/news/cannabis
Navigation

À l’Expo cannabis avec des contenants vides

À l’Expo cannabis avec des contenants vides
Capture d'écran, TVA Nouvelles

Coup d'oeil sur cet article

Une entreprise, qui n’a pas le droit de vendre ses produits sans THC au Québec, s’est présentée à l’Expo cannabis Montréal en offrant des centaines de contenants vides. La compagnie Isodiol n’a pas couru de risques: tout était vide dans le présentoir.

Les produits d’Isodiol contiennent du cannabidiol (CBD), mais pas de THC et ne provoquent donc pas de sentiment d’euphorie. Leurs huiles, crèmes, suppositoires, inhalateurs et patchs peuvent être relaxants et apaiser la douleur, tout comme leurs jujubes et boissons.

La vente de ses produits est illégale au Québec, car ils ne sont pas offerts à la Société québécoise du cannabis (SQDC).

«Notre personnel savait qu’en aucune circonstance il ne fallait vendre. Mais pour être certain qu’il n’y ait pas de risques, on a pris des emballages vides. En plus, ça coûtait moins cher à transporter», a expliqué dit le consultant pour l’entreprise, Soheil Samimi.

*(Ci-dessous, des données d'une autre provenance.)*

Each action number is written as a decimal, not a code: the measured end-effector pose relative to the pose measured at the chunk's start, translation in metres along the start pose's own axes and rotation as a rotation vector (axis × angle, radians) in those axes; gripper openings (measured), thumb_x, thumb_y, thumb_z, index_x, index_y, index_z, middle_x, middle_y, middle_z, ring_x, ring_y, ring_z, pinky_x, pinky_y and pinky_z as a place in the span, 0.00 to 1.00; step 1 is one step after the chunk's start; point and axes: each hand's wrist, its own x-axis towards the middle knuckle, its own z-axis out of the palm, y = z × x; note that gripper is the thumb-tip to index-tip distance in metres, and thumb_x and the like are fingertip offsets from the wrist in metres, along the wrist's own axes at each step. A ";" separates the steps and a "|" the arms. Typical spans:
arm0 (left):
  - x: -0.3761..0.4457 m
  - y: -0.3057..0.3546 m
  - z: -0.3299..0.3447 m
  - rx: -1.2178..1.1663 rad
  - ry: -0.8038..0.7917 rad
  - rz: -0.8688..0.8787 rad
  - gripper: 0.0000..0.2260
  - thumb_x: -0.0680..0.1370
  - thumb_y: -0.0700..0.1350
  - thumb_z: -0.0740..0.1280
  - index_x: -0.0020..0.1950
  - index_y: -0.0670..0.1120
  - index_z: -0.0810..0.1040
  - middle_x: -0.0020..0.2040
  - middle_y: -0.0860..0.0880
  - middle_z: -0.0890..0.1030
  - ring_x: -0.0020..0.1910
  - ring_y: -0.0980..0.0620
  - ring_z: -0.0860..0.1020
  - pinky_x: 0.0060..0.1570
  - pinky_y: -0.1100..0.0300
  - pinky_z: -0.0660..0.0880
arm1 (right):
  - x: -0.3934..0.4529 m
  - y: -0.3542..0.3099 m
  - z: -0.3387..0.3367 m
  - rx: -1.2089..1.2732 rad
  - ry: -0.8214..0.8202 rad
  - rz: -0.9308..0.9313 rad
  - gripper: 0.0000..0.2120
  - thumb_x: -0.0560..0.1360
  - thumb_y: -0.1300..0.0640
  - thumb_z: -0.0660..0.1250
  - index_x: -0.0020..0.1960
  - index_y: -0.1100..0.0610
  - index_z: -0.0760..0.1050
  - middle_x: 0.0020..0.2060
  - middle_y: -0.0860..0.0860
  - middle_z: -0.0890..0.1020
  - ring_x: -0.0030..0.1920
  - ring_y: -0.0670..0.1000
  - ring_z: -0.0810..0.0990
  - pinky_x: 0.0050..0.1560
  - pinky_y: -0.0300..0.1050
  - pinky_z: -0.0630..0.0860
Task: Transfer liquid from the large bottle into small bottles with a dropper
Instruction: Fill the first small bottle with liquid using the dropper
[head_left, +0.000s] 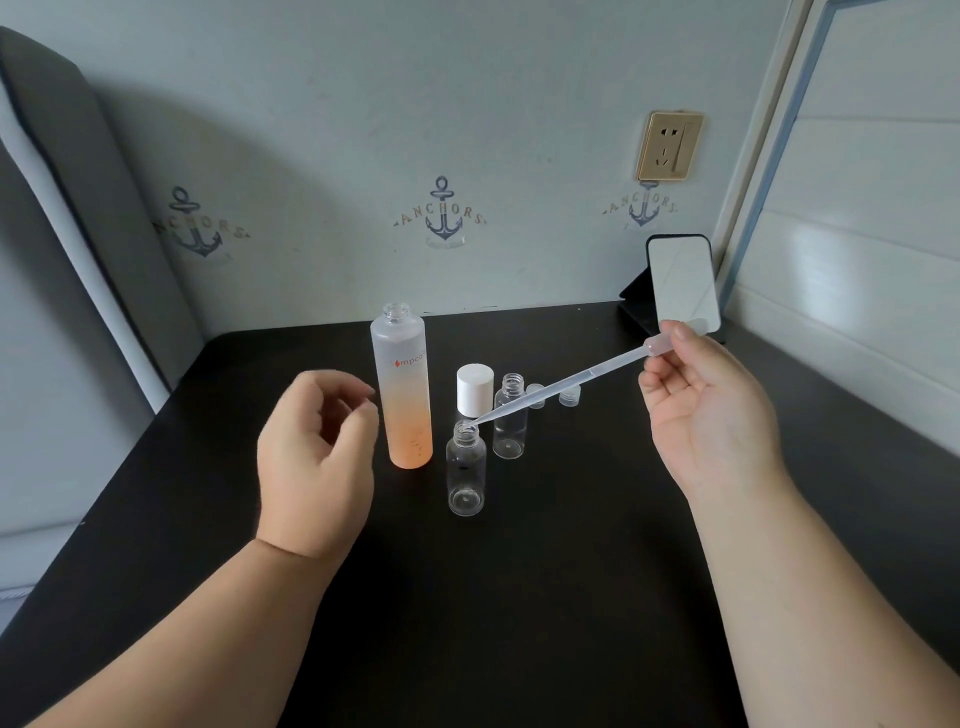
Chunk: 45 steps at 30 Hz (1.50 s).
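We hold the dropper (571, 383) in our right hand (711, 415), thumb and fingertips pinching its soft bulb at the far upper end, so the long stem slopes down and away from our fingers to the left. That high grip looks chosen so a squeeze can push the liquid out while our hand stays clear of the bottles. The tip sits at the open mouth of the near small bottle (466, 470); we cannot tell whether it is inside the neck or just at the rim. This bottle looks nearly empty, so we judge the filling has barely begun.

Our left hand (317, 457) hovers with fingers loosely curled, holding nothing, just beside the large bottle (402, 395), which stands uncapped a little beyond our fingertips, probably ready to steady it for the next draw. Its white cap (474, 389) stands just behind the near small bottle, out of the way. A second small bottle (509, 418), also open, waits under the dropper's stem, and two small caps (569, 396) lie behind it, between the bottles and our right fingers. All rest on the dark table (519, 597).
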 end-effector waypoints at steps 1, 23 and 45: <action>-0.003 0.002 0.000 0.003 -0.049 0.030 0.04 0.75 0.50 0.63 0.46 0.58 0.77 0.43 0.59 0.80 0.41 0.57 0.79 0.37 0.64 0.75 | 0.000 0.000 0.000 -0.001 -0.004 -0.002 0.06 0.74 0.60 0.72 0.41 0.56 0.87 0.36 0.50 0.84 0.37 0.47 0.81 0.43 0.38 0.78; -0.005 -0.005 0.017 0.226 -0.664 0.111 0.07 0.74 0.59 0.72 0.46 0.59 0.77 0.40 0.59 0.81 0.34 0.55 0.76 0.34 0.67 0.71 | -0.002 -0.007 0.001 -0.011 0.002 -0.045 0.04 0.79 0.64 0.69 0.51 0.61 0.82 0.36 0.51 0.82 0.37 0.47 0.79 0.43 0.37 0.77; -0.005 -0.008 0.021 0.232 -0.674 0.186 0.18 0.71 0.67 0.67 0.56 0.60 0.78 0.40 0.57 0.78 0.39 0.54 0.76 0.37 0.66 0.72 | -0.005 -0.007 0.004 -0.059 -0.045 -0.048 0.03 0.78 0.66 0.69 0.51 0.63 0.81 0.35 0.52 0.81 0.33 0.45 0.76 0.36 0.35 0.70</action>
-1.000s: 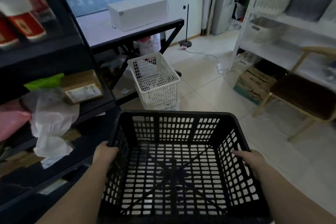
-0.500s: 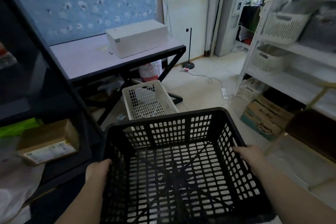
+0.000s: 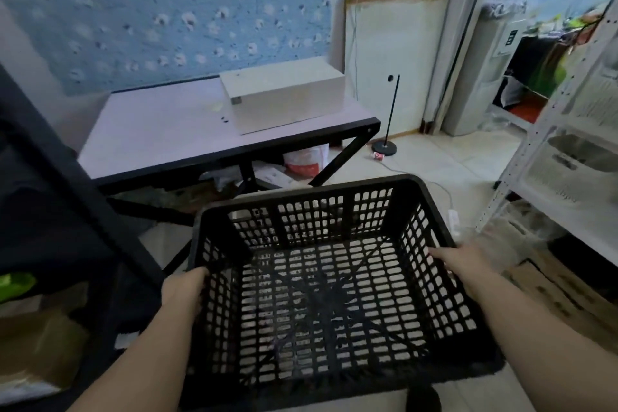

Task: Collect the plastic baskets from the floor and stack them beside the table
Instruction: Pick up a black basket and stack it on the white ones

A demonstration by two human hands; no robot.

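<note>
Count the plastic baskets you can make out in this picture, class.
2: a black basket held between the left hand and right hand, and a white basket on the white shelf unit at right. Others may be hidden behind the black one.

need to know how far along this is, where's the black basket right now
In the head view the black basket fills the lower centre, held off the floor by the left hand and right hand on its side rims, just in front of the table.
</note>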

L’entreprise de Vancouver avait réservé sa place au salon des mois avant la légalisation, et souhaitait pouvoir en vendre le moment venu. Malgré l’interdiction, les représentants en ont profité pour faire connaître l’entreprise et faire du réseautage.

Huile illégale

Pour une autre entreprise, l’expérience de l’Expo s’est mal terminée. Kush Oil a dû quitter les lieux après avoir vendu de l’huile illégale de THC à des visiteurs, vendredi.

«Ils n’ont pas du tout respecté nos règlements et ils le savaient très bien. Dès que je l’ai su, je suis allé les voir et ils ont plié bagage», a expliqué l’organisateur de l’Expo, Jean-Philippe Turgeon.

Une femme a également dû arrêter de vendre des échantillons d’huile à massage à base de THC.

Autrement, M. Turgeon est satisfait de ce premier événement, qui a regroupé plus d’une centaine d’exposants. Il n’a pas dévoilé de chiffre précis quant à l’achalandage, mais cela se compterait par milliers de personnes. Le salon, destiné d’abord aux gens d’affaires de l’industrie du cannabis, doit être de retour l’an prochain.

Parmi les 130 exposants à ce tout premier salon de la marijuana, il y avait notamment Evan Morris, qui attend ses permis de vente et de production.

Il croit que son entreprise pourrait remplir les tablettes vides de la Société québécoise du cannabis (SQDC).

«Je pense qu’on est bien placés pour faire ça, d’être une compagnie québécoise pour être capable de faire pousser et vendre du cannabis aux autres Québécois», a soutenu M. Morris, PDG de Cannara.

De son côté, Innovagro, la plus grande pépinière québécoise, compte accélérer les délais de production, mais seulement en 2019, quand ses installations seront complétées. Son fondateur, Bruno Fettweis, croit que l’industrie n’était pas encore prête pour la légalisation.

«Mais je dirais que c’est extraordinaire de voir quand même à quelle vitesse on arrive à rattraper les choses», a-t-il indiqué.

L’événement n’était pas destiné au grand public, mais plutôt à l’industrie. Le Québec compte actuellement une douzaine de producteurs de cannabis.

Même s’ils sont de plus en plus nombreux, une seule entreprise québécoise approvisionne présentement la société d’État.